-- What to work on --
Could you set down exactly the lines of the data below, starting at the one that holds "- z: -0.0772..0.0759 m" and ending at the one that holds "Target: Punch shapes", both included, and only those?

▬▬▬▬▬▬

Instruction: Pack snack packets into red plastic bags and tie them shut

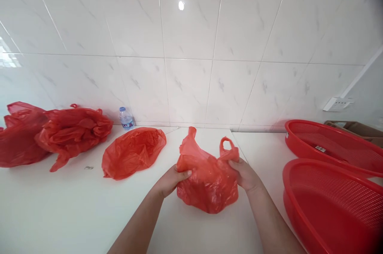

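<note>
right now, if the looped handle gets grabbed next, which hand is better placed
Probably the right: your right hand holds the bag just below the looped handle, while your left hand holds the opposite side, farther from it.

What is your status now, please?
Left hand, right hand: gripping handled red bag from either side. Handles up. No obstruction at hands; spread red bag to left, red baskets to right.

Bare forearms (138, 217) extend forward, left grip (171, 181) and right grip (245, 174) curled inward.
</note>
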The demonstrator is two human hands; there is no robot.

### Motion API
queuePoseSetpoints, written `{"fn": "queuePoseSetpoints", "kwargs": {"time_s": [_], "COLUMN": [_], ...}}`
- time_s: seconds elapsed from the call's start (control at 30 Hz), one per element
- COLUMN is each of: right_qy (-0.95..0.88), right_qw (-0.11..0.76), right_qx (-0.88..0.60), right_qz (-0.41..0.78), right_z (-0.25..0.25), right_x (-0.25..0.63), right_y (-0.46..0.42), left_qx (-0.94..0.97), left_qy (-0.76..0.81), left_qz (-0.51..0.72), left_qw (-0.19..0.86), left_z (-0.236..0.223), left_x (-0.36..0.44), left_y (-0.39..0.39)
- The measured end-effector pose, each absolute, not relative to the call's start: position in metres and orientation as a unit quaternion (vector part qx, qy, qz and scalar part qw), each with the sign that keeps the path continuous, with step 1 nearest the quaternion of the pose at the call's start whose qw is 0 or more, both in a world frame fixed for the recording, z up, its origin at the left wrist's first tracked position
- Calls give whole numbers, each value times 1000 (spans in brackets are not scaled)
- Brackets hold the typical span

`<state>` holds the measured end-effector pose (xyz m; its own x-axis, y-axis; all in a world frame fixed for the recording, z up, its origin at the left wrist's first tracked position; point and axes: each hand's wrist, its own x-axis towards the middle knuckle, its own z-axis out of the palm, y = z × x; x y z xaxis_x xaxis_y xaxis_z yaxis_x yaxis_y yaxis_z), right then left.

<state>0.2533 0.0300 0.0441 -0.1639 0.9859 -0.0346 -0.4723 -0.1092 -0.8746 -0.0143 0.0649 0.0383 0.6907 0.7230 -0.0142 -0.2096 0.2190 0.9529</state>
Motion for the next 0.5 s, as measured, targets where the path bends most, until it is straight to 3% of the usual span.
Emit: {"fn": "queuePoseSetpoints", "kwargs": {"time_s": [0.1, 0.2, 0.5], "right_qy": [-323, -266, -186], "right_qw": [629, 656, 600], "right_qx": [-294, -278, -277], "right_qz": [643, 650, 727], "right_z": [35, 22, 13], "right_x": [252, 243, 197], "right_y": [40, 53, 72], "left_qx": [435, 399, 363], "left_qy": [273, 324, 217], "left_qz": [369, 388, 474], "left_qw": [775, 765, 772], "left_z": [24, 12, 10], "left_x": [-22, -24, -8], "left_y": [69, 75, 105]}}
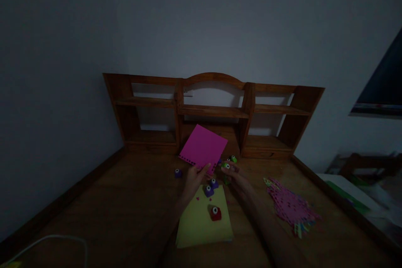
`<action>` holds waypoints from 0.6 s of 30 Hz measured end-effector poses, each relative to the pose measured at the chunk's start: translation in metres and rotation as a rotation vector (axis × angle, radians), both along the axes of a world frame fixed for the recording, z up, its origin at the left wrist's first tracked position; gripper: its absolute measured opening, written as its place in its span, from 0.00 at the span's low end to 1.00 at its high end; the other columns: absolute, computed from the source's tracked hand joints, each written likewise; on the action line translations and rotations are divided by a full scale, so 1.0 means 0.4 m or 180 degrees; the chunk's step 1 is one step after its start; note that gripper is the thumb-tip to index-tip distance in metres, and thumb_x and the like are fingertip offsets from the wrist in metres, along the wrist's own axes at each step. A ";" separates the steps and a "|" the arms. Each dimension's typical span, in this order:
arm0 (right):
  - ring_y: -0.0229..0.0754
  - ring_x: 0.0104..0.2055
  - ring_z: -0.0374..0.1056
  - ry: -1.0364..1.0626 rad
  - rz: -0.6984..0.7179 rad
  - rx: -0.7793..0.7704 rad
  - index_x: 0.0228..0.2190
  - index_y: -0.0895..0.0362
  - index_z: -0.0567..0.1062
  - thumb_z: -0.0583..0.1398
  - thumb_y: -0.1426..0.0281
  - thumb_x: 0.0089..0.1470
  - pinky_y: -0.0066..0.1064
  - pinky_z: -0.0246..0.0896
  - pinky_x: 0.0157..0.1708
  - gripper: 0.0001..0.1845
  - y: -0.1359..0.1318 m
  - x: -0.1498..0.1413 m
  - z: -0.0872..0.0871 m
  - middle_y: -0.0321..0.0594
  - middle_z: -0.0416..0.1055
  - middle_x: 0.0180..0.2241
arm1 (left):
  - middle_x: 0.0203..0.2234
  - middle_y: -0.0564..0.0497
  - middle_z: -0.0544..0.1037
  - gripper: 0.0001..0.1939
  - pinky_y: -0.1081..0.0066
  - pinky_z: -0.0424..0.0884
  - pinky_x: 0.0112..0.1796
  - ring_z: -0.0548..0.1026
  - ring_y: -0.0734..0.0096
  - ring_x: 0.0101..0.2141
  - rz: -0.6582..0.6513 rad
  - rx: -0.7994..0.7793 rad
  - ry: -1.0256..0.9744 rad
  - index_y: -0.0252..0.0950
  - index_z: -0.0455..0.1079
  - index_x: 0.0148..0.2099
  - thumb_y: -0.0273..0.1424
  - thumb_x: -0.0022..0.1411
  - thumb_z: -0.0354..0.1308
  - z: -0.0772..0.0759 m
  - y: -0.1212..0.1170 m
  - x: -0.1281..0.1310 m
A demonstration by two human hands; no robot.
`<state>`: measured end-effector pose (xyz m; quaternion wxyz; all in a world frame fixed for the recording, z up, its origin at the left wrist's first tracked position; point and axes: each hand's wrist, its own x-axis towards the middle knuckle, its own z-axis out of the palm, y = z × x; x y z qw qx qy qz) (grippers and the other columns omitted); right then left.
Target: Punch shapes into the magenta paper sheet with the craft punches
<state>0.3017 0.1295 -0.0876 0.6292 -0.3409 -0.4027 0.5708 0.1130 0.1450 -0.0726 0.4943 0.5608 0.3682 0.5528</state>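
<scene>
A pink sheet of paper [204,146] with rows of small holes along its lower edges is pinched in my left hand [194,181]. To its right, my right hand [236,176] has its fingers closed around a small green craft punch [226,166], close to the sheet's right corner. Below the hands lies a stack of yellow paper [201,230]. Two purple craft punches [209,191] and a red craft punch [215,213] rest on it, among tiny pink cut-outs [197,198]. Another purple punch [178,173] stands left of my left hand.
More punches, one of them green [233,158], stand behind my right hand. A pile of punched pink and coloured paper [292,205] lies at the right. A wooden shelf unit [213,112] runs along the table's back. A pale cable [59,236] curves at lower left.
</scene>
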 end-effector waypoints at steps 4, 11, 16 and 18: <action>0.42 0.39 0.72 -0.0084 0.0232 0.0005 0.50 0.52 0.73 0.74 0.70 0.41 0.30 0.66 0.36 0.33 0.005 0.005 -0.010 0.40 0.75 0.44 | 0.27 0.46 0.81 0.22 0.69 0.72 0.30 0.77 0.65 0.26 0.0082 0.0142 0.0116 0.31 0.76 0.34 0.48 0.55 0.63 -0.018 0.013 -0.006; 0.41 0.41 0.72 0.0261 0.0260 -0.0056 0.38 0.53 0.77 0.74 0.69 0.42 0.32 0.67 0.45 0.20 0.015 -0.002 -0.030 0.38 0.76 0.40 | 0.26 0.47 0.80 0.19 0.71 0.70 0.31 0.75 0.66 0.27 0.0181 0.0235 0.0165 0.31 0.76 0.32 0.45 0.54 0.64 -0.029 0.025 -0.011; 0.36 0.28 0.68 -0.0079 0.0330 -0.0042 0.35 0.57 0.80 0.72 0.66 0.45 0.28 0.66 0.30 0.14 0.018 -0.009 -0.039 0.40 0.76 0.35 | 0.27 0.47 0.79 0.20 0.71 0.69 0.31 0.74 0.67 0.28 0.0249 0.0199 0.0139 0.31 0.76 0.34 0.45 0.53 0.64 -0.022 0.018 -0.009; 0.37 0.28 0.67 -0.0217 0.0412 0.0019 0.36 0.57 0.80 0.72 0.65 0.46 0.28 0.65 0.29 0.14 0.017 -0.012 -0.040 0.41 0.75 0.35 | 0.28 0.46 0.79 0.20 0.71 0.70 0.31 0.75 0.66 0.29 0.0245 0.0226 0.0168 0.30 0.76 0.34 0.46 0.53 0.64 -0.018 0.014 -0.008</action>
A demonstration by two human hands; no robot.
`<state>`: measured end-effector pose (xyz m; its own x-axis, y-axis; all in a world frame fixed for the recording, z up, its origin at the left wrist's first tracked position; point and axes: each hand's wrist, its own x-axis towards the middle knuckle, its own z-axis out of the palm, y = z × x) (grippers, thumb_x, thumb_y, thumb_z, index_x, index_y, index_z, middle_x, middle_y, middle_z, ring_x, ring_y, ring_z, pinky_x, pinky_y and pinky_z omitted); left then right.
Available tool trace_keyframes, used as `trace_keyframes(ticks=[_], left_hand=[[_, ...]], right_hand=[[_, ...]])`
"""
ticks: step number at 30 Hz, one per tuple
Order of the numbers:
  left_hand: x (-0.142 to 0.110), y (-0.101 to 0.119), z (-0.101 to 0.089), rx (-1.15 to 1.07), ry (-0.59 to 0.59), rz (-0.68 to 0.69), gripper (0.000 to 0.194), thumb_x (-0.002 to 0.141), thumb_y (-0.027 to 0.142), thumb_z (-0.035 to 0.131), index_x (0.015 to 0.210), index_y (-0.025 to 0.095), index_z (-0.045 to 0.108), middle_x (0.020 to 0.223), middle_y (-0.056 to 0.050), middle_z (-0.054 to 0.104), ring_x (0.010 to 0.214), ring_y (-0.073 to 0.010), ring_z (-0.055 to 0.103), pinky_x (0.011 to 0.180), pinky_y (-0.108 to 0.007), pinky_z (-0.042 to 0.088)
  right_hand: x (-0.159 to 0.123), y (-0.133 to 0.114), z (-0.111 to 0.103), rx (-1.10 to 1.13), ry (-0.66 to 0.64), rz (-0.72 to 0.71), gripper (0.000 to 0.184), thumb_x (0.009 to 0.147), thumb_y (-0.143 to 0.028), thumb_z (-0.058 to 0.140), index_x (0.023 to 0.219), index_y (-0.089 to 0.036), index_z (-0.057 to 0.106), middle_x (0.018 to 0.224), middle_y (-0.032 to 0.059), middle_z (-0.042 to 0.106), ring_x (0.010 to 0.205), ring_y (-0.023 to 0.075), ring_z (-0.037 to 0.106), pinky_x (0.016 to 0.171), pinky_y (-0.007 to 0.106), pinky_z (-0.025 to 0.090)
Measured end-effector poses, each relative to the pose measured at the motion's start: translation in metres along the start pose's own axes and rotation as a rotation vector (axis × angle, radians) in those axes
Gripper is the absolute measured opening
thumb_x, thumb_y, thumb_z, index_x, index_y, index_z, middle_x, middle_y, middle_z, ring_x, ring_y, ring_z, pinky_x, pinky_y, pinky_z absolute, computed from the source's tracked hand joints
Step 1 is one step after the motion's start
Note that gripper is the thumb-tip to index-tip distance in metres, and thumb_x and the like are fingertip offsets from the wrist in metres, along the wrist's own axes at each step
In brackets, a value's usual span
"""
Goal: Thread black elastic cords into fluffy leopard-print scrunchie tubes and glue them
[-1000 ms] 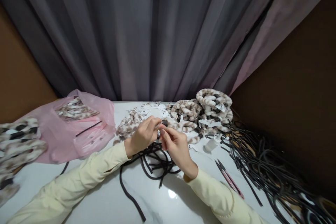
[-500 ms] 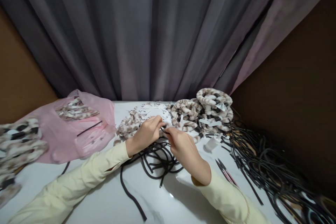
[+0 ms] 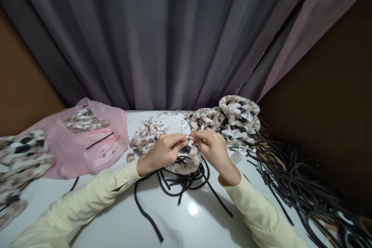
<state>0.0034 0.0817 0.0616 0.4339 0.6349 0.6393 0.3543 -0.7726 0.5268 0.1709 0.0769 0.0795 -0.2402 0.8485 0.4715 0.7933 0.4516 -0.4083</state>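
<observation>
Hands, two, bare, at frame centre. Left hand [image 3: 165, 149]: fingers drawn together at the tips. Right hand [image 3: 213, 149]: thumb and fingers likewise pinched, just beside the left. What lies between the tips is too small to identify.

Plush ring [image 3: 184, 166], mottled brown and white, with a black band [image 3: 186, 148]: directly below the hands, over loose black cords [image 3: 183, 190]; whether it is gripped cannot be told.

Risks, as judged: a small piece could slip from so fine a pinch; the ring could snag on the cords if lifted carelessly; a sleeve could knock the white bottle [image 3: 238, 155], right of centre.

Surface: glossy white table [image 3: 116, 217], lamp glare at lower centre. Pink plastic bag [image 3: 69, 151], left; stacked plush rings [image 3: 240, 112] and a black cord heap [image 3: 279, 174], right.

Room: pleated grey curtain [image 3: 151, 38] across the top; brown walls at both edges.
</observation>
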Motion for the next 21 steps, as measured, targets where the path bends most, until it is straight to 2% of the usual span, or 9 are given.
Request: trace_keyframes(ticks=[4, 8, 10, 12, 15, 16, 17, 19, 21], left_hand=[[-0.002, 0.004, 0.0, 0.002, -0.002, -0.019, 0.015, 0.085, 0.016, 0.047, 0.07, 0.017, 0.051, 0.057, 0.005, 0.05, 0.051, -0.0063, 0.044, 0.052, -0.016, 0.033], [-0.002, 0.008, 0.001, 0.0, -0.073, -0.126, 0.015, 0.086, 0.022, 0.048, 0.073, 0.017, 0.051, 0.055, 0.006, 0.049, 0.048, -0.0064, 0.042, 0.05, -0.017, 0.033], [-0.001, 0.007, 0.002, -0.007, -0.096, -0.195, 0.015, 0.086, 0.024, 0.047, 0.073, 0.018, 0.05, 0.056, 0.006, 0.051, 0.048, -0.0068, 0.044, 0.051, -0.017, 0.033], [0.0, 0.006, 0.003, -0.026, -0.095, -0.266, 0.014, 0.086, 0.025, 0.047, 0.074, 0.018, 0.051, 0.058, 0.005, 0.054, 0.051, -0.0075, 0.047, 0.052, -0.017, 0.034], [0.002, 0.003, 0.002, -0.076, -0.069, -0.347, 0.016, 0.086, 0.027, 0.047, 0.074, 0.018, 0.05, 0.059, 0.005, 0.055, 0.053, -0.008, 0.049, 0.053, -0.017, 0.036], [0.003, 0.003, 0.001, -0.096, -0.056, -0.367, 0.016, 0.086, 0.028, 0.047, 0.074, 0.018, 0.05, 0.059, 0.005, 0.056, 0.053, -0.0081, 0.05, 0.053, -0.017, 0.036], [0.004, 0.003, -0.001, -0.116, -0.045, -0.384, 0.017, 0.086, 0.029, 0.047, 0.074, 0.018, 0.051, 0.058, 0.005, 0.056, 0.053, -0.0083, 0.05, 0.052, -0.017, 0.036], [0.005, 0.003, -0.003, -0.162, -0.027, -0.409, 0.016, 0.085, 0.03, 0.048, 0.075, 0.018, 0.051, 0.058, 0.005, 0.056, 0.052, -0.0086, 0.05, 0.051, -0.017, 0.036], [0.006, 0.005, -0.005, -0.212, -0.019, -0.422, 0.016, 0.085, 0.031, 0.048, 0.075, 0.018, 0.05, 0.057, 0.005, 0.056, 0.051, -0.0084, 0.049, 0.051, -0.017, 0.036]], right_hand=[[0.006, 0.007, 0.001, 0.156, -0.09, 0.054, 0.019, 0.079, -0.015, 0.056, 0.07, -0.021, 0.072, 0.064, 0.0007, 0.069, 0.066, 0.0163, 0.056, 0.062, 0.024, 0.035], [0.009, 0.015, 0.003, 0.398, -0.223, 0.105, 0.016, 0.077, -0.019, 0.057, 0.069, -0.016, 0.07, 0.065, 0.0026, 0.068, 0.064, 0.0159, 0.059, 0.06, 0.023, 0.039], [0.011, 0.016, 0.003, 0.444, -0.285, 0.117, 0.017, 0.078, -0.021, 0.056, 0.071, -0.014, 0.069, 0.066, 0.0035, 0.068, 0.064, 0.016, 0.059, 0.06, 0.023, 0.04], [0.012, 0.014, -0.003, 0.42, -0.232, 0.126, 0.015, 0.078, -0.021, 0.056, 0.079, -0.013, 0.069, 0.074, 0.0051, 0.069, 0.068, 0.0168, 0.059, 0.061, 0.024, 0.041], [0.008, 0.001, -0.023, 0.388, 0.006, 0.099, 0.016, 0.079, -0.022, 0.057, 0.09, -0.016, 0.067, 0.096, 0.0072, 0.066, 0.082, 0.0187, 0.058, 0.065, 0.026, 0.041], [0.005, -0.006, -0.032, 0.417, 0.053, 0.084, 0.015, 0.081, -0.022, 0.056, 0.089, -0.017, 0.066, 0.098, 0.0066, 0.065, 0.085, 0.0186, 0.057, 0.067, 0.026, 0.042], [-0.001, -0.015, -0.042, 0.467, 0.069, 0.078, 0.013, 0.083, -0.023, 0.054, 0.085, -0.018, 0.065, 0.092, 0.0051, 0.066, 0.083, 0.0175, 0.057, 0.067, 0.026, 0.042], [-0.016, -0.034, -0.061, 0.625, 0.016, 0.079, 0.016, 0.087, -0.024, 0.051, 0.075, -0.02, 0.062, 0.078, 0.0021, 0.065, 0.074, 0.0152, 0.058, 0.065, 0.025, 0.042], [-0.037, -0.051, -0.077, 0.82, -0.015, 0.009, 0.019, 0.089, -0.023, 0.049, 0.072, -0.023, 0.058, 0.065, -0.0008, 0.061, 0.066, 0.014, 0.057, 0.063, 0.026, 0.043]])
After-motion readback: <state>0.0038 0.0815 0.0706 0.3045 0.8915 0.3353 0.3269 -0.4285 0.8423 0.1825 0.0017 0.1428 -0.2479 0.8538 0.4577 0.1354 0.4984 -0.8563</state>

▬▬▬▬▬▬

-- Exercise response --
  - z: -0.0772..0.0759 m
  - y: -0.1212..0.1170 m
  - x: -0.1281..0.1310 m
A demonstration by two human hands; no robot.
`<state>`: measured end-effector pose (xyz m; quaternion wxyz; all in a world frame fixed for the recording, z up, its origin at the left wrist's first tracked position; point and axes: each hand's wrist, its own x-axis towards the middle knuckle, its own z-axis out of the palm, y = z × x; x y z qw qx qy qz) (grippers and the other columns omitted); right then left.
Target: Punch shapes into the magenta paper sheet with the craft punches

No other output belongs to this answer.